Rewrite of Pub Crawler. Pub Crawler extends Annie to perform toponym recognition on PubMed Open Access Subset NXML files
PubCrawler is a tool for conducting GeoName extraction (a.k.a. toponym resolution) and aggregation on the PubMed Central Open-Access Subset (PMCOAS).
PubCrawler comprises a set of scripts in Python and R.
This assumes you have a virtualenv named pubcrawler
containing Python 3.5.2, and have installed requirements.txt
into it.
It also assumes you're running MonboDB version 3.2.7, and have started mongod
pointing at your desired dbpath
.
To import the PubMed Central Open Access Subset into a database, run mongo_import_pmc_oas_local.py
. This script requires that you have downloaded the selection of .nxml files you wish to import into a directory. Use the argument --pmc_path
to locate the directory.
The script will drop the collection articles
in the database pmc
and replace it with every .nxml file in every subdirectory of the specified directory, using the file basename as the _id
and the file contents as the nxml
property.
The data/
directory isn't under version control.
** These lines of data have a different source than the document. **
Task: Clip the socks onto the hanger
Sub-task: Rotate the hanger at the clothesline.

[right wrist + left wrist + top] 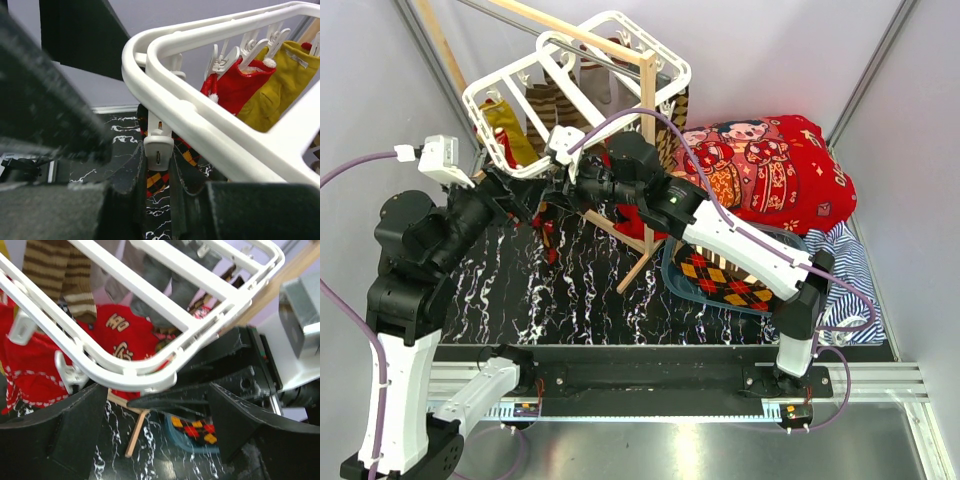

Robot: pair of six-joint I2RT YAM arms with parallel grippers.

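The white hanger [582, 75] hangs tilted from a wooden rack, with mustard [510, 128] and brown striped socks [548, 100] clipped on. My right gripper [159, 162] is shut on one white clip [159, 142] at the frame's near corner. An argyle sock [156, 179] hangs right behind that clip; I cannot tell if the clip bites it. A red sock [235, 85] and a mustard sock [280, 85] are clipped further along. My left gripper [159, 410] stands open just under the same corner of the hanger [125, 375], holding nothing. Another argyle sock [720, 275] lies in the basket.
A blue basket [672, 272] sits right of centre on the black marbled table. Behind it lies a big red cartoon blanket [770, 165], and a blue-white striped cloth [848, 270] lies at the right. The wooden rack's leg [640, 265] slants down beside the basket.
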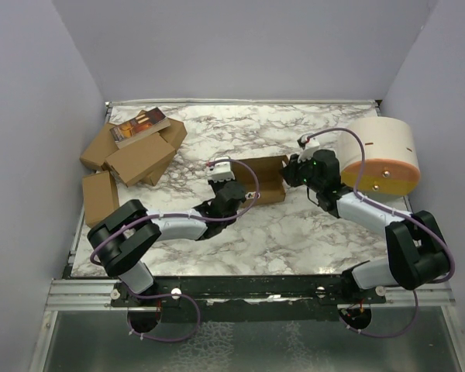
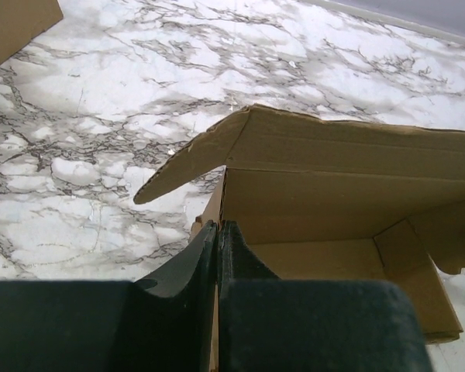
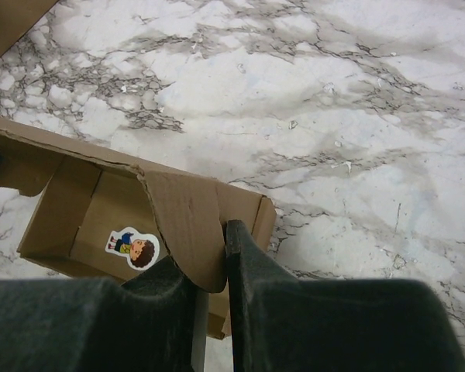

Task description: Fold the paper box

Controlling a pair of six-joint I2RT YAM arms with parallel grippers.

Find it at the Dropbox link below.
The data/dump/pmc/
directory contains a mongodump of the subset of 10000 articles which I'm going to use as I'm building the package.
Since that directory isn't being tracked, for now, it's available at this Dropbox link
There is a copy of it available in our pubcrawler bucket which can be downloaded via the command aws s3 cp s3://pubcrawler/data.zip .
.
mongodump --db pmc --collection articlesubset --gzip
Restore this to a local database.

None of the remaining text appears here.